As he walked, he came across one of the receptionists from the front desk, with a group of dark-suited military types closely behind her.  None looked particularly pleased to see him.

"Aki," he called out, turning around to face her.  "Where are you going?"

She whirled, startled, and gasped a little at the sound of her name.  "Me?" she asked, brushing a strand of hair back behind her ear.  "I, uh, I'm just... taking these people to the secure area.  They have an appointment with Big Man."

"Really?" he cocked his head.  "That's rather curious, because I have no knowledge of any such appointment."

A blond woman stepped forward, closing in on Rufus.  She stood too close to him and, for once, he felt like the one under the microscope as she surveyed his face.  Because of her sunglasses, he couldn't see her eyes, but he could feel their weight studying him, probing for weaknesses.

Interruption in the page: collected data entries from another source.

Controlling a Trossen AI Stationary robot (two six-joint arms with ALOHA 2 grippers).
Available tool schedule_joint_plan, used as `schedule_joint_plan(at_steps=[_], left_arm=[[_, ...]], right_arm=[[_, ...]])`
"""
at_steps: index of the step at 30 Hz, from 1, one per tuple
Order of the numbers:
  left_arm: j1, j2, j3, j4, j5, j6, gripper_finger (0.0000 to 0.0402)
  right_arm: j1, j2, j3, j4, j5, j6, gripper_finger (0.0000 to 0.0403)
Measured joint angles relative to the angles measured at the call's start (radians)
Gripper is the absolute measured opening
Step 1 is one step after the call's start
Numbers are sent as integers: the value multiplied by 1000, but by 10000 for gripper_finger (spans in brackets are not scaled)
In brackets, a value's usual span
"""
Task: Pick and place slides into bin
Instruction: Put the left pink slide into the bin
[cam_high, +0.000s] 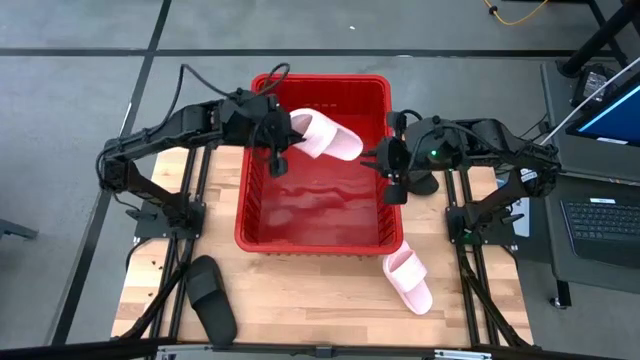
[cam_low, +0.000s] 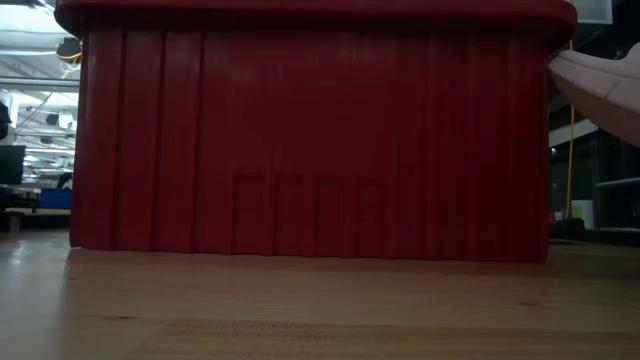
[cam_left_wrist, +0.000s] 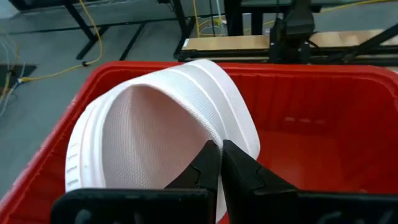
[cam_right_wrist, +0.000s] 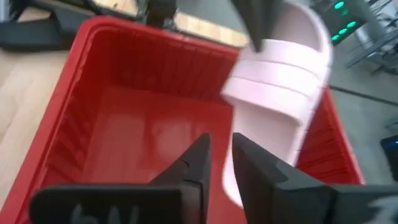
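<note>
Left gripper: clamped on the edge of a pink slide, held over the far part of the red bin; right gripper: fingers slightly apart, empty, above the bin's right rim. Slides: probably light, bendy foam, best pinched at strap or sole edge. Remaining: pink slide near right of the bin, black slide near left; nothing blocks either.

We see a light wooden tabletop standing on a grey floor crossed by dark lines. At the right edge of the high view sit a laptop and a monitor; a yellow cable lies top right.
</note>
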Motion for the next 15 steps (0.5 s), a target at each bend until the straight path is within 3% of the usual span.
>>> schedule_joint_plan(at_steps=[7, 15], left_arm=[[78, 73, 0, 106, 85, -8, 3], [171, 151, 0, 151, 84, -58, 3]], right_arm=[[-8, 0, 0, -51, -54, 0, 8], [-18, 0, 0, -127, -53, 24, 4]])
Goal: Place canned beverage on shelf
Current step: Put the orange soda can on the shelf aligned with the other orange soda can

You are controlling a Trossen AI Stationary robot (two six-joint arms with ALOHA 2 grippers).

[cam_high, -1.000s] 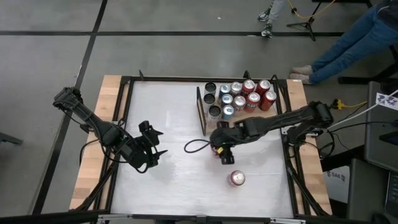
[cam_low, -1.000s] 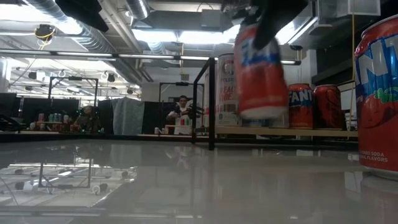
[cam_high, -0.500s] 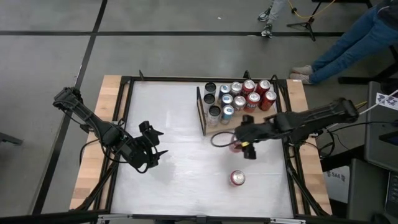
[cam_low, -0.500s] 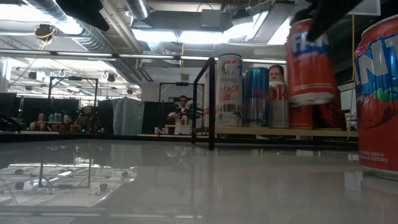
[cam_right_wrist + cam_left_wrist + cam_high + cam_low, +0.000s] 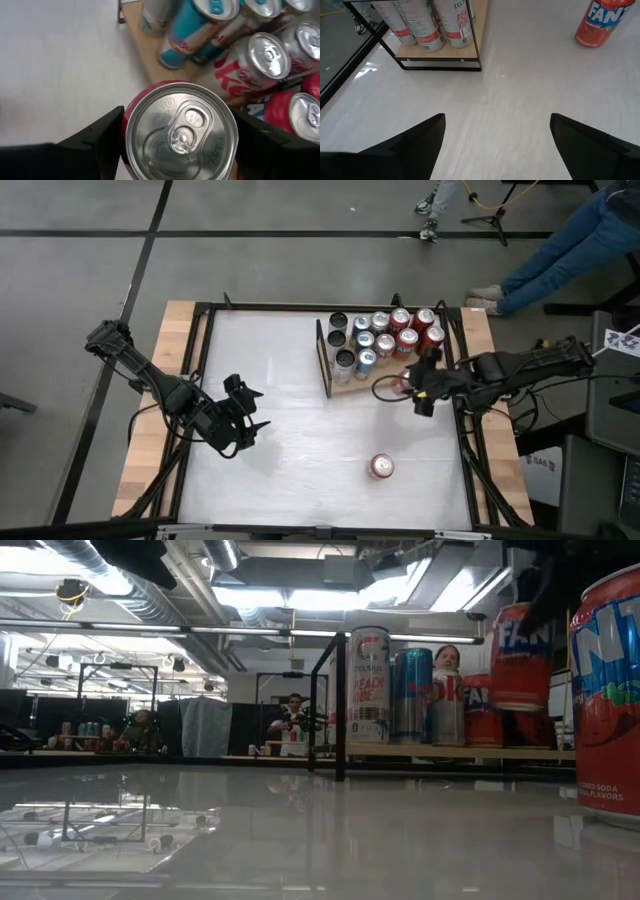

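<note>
- Canned beverage, a red can [image 5: 180,132] with a silver pull-tab top, sits clamped between the right gripper's [image 5: 417,387] two dark fingers [image 5: 95,137], one on each side of its body; the wrist view looks straight down on its lid.
- From table height the same red can [image 5: 520,658] hangs in the air, its base above the board's level and clear of it, in front of the cans already standing there.
- Just beyond the fingers lies the shelf [image 5: 345,388], a light-brown wooden board with a thin black upright frame [image 5: 340,705] at its end; the held can hovers at its near edge.
- On the shelf, past the fingers, stand the stored cans [image 5: 385,335]: red ones, blue ones and pale ones, packed close together and upright.
- Behind the right fingers, well apart on the white counter [image 5: 270,370], a second red can [image 5: 382,466] stands upright by itself.
- Left gripper [image 5: 243,418] waits far across the counter from the shelf, its fingers [image 5: 415,145] spread wide with nothing between them.
- Ahead of those left fingers the counter runs bare up to the shelf's black frame and the lone red can.
- Beyond the counter's far side, a person's legs [image 5: 560,240] show on the grey floor.
</note>
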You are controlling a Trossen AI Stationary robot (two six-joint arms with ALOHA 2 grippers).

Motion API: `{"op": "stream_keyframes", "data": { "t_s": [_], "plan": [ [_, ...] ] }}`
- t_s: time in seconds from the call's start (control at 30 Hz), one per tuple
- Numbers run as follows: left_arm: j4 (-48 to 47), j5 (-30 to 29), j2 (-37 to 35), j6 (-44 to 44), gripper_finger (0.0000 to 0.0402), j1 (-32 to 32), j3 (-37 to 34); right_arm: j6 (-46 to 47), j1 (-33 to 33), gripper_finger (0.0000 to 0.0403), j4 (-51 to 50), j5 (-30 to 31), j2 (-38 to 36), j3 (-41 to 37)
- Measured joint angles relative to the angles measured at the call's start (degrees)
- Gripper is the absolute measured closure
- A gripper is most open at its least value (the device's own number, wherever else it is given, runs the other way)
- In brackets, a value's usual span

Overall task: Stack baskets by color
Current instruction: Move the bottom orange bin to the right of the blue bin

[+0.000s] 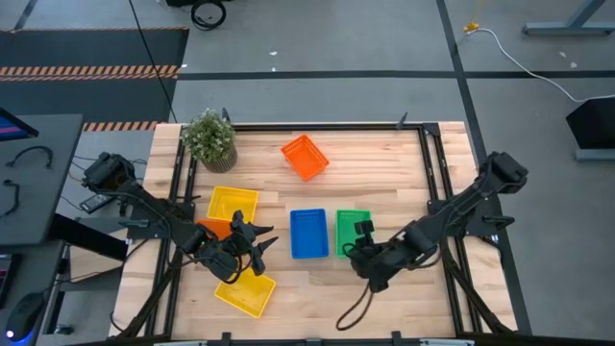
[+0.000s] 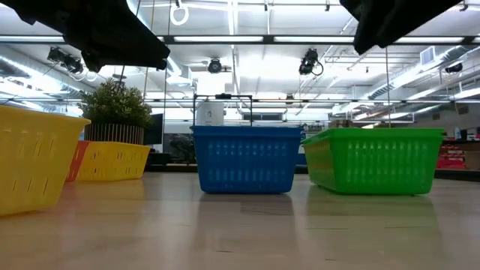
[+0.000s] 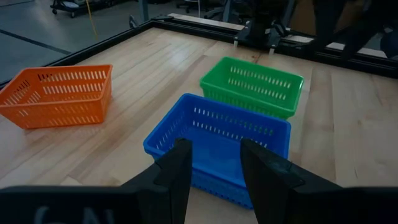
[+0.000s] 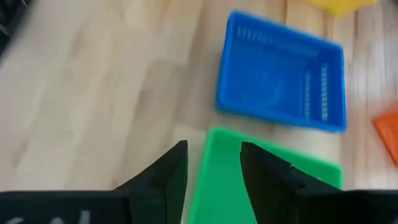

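blue basket point(image 1: 308, 234) and green basket point(image 1: 352, 231) side by side mid-desk, both look empty | right gripper point(image 1: 362, 240) fingers apart over green, holding nothing | left gripper point(image 1: 258, 240) fingers apart, empty, near the yellow baskets point(image 1: 233, 205)

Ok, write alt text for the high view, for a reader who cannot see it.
Seen from above, a wooden table holds a blue basket beside a green basket, an orange basket farther back, and two yellow baskets on the left. The right gripper hovers over the green basket; a potted plant stands at the back left.
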Motion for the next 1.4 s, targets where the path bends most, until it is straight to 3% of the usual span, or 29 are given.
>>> {"op": "stream_keyframes", "data": {
  "t_s": [0.1, 0.27, 0.4, 0.5, 0.77, 0.87, 1.0, 1.13, 1.2, 1.3, 1.4],
  "plan": [
    [0.0, 0.0, 0.0, 0.0, 0.026, 0.0, 0.0, 0.2, 0.5, 0.0254, 15.5, 0.4, -3.2, -9.0],
    [0.0, 0.0, 0.0, 0.0, 0.026, 0.0, 0.0, 2.1, 0.6, 0.0254, 51.2, 1.3, -4.0, -24.2],
    [0.2, 0.0, 0.0, 0.0, 0.026, 0.2, 0.0, 0.2, 0.7, 0.0254, 77.5, 4.3, -1.1, -31.9],
    [0.9, 0.0, 0.0, -0.4, 0.026, 0.7, 0.0, -3.5, 0.7, 0.0254, 88.2, 4.5, 0.1, -34.7],
    [0.9, 0.6, -0.5, -6.2, 0.026, 4.2, 0.2, -7.0, 0.9, 0.0254, 83.8, 7.5, -4.0, -35.1],
    [-2.1, 7.6, -1.2, -4.6, 0.026, 7.2, 2.6, -6.5, 1.8, 0.0254, 77.0, 10.8, -7.3, -35.1],
    [-22.1, 17.6, -1.0, -5.2, 0.026, 9.9, 11.6, -4.6, 2.9, 0.0254, 68.2, 14.1, -11.3, -35.1],
    [-51.9, 26.2, 0.8, -19.9, 0.026, 11.2, 24.0, -3.2, 3.3, 0.0254, 65.1, 14.9, -12.7, -35.1],
    [-61.8, 30.2, 1.7, -27.5, 0.026, 10.6, 28.3, -3.2, 3.3, 0.0254, 65.1, 14.8, -12.2, -35.1],
    [-67.9, 33.5, 2.2, -35.2, 0.026, 7.5, 29.6, -3.1, 3.3, 0.0254, 65.1, 14.8, -10.7, -35.1],
    [-67.9, 35.3, 2.2, -42.1, 0.0259, 3.6, 28.0, -3.2, 3.4, 0.0254, 65.7, 14.8, -8.7, -35.1]
  ]
}}
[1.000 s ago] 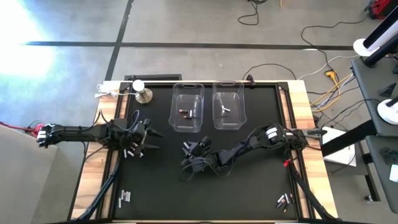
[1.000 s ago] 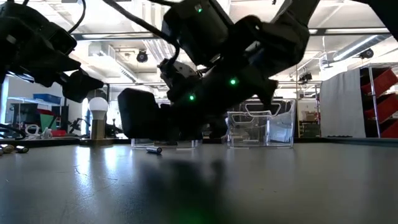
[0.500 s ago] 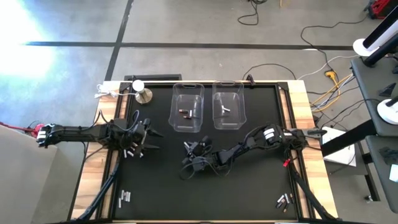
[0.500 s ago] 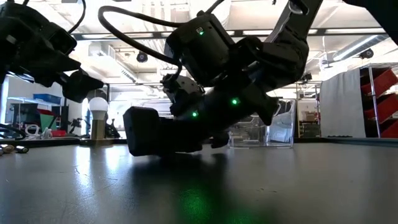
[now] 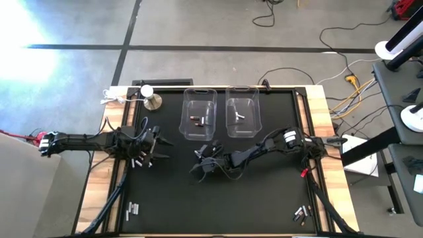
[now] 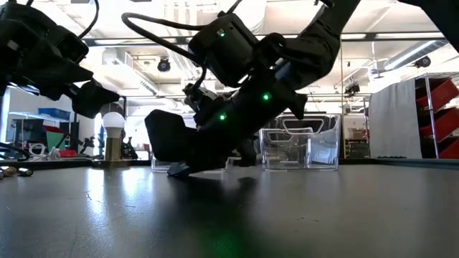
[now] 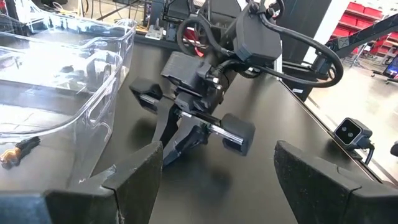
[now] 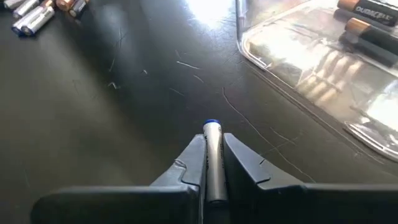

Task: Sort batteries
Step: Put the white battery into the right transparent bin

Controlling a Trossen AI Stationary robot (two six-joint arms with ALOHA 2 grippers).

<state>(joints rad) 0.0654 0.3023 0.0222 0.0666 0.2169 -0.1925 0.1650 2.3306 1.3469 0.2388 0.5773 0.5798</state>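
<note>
High view: I see the bench [image 5: 264, 198] from above, black mat framed in wood. Two clear bins stand side by side toward the far edge; the left bin [image 5: 199, 114] holds dark cells, the right bin [image 5: 242, 112] a pale one. The right gripper [image 5: 200, 166] is low over the mat just in front of the left bin. The left gripper [image 5: 156, 148] waits over a small scatter of batteries [image 5: 139, 160] at the left side. More loose cells lie at the near left [image 5: 133, 210] and near right [image 5: 302, 213] corners. A silver knob [image 5: 153, 100] sits by the far left corner. (From up here I cannot make out whether either pair of jaws carries anything.)

Low view: the right gripper [image 6: 181, 168] noses down with its tip almost on the mat, ahead of the bins [image 6: 300, 149]. The left arm hangs dark at upper left. This angle hides the jaw gap too.

Left wrist view: the left arm's own two fingers [image 7: 134, 180] stand wide apart with nothing between them. Beyond them I can see the right gripper [image 7: 176, 146] tilted down on the mat, beside the wall of a clear bin [image 7: 74, 81].

Right wrist view: only here does the grip show. The jaws are pinched narrow on one silver battery [image 8: 212, 158] with a blue end, held lengthwise between the fingers [image 8: 189, 163]. A bin corner [image 8: 298, 68] with copper-topped dark cells [image 8: 367, 28] lies ahead, and a few loose cells [image 8: 37, 14] farther off.
</note>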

"Let me let you in on a little secret," she hissed.  Then, leaning in close enough that he could feel her breath on his face, "We have something in common.  Do you know what that might be?"

Rufus shook his head.

"We work for the same person.  Now, do you want to get out of the way?"

Rufus' eyes narrowed.

"Be that as it may, no appointments with Big Man are to take place without my direct knowledge.  Our employer gave me that instruction specifically."

She scoffed.  "And you think, somehow, that he needs – or has the time -- to keep you informed of every decision he makes?"

"Well..." Rufus started, but she silenced him immediately.

"There are two ways we can do this.  One is that you get out of our way and let us do our job.  The other is for you to delay us while you get him on the phone, preventing us from completing our mission and forcing us to cool our heels until he has the free time – and the inclination – to receive a call from the likes of you.  I don't have to tell you how little patience he has for being needlessly disturbed, do I?"  Her voice dripped with icy contempt.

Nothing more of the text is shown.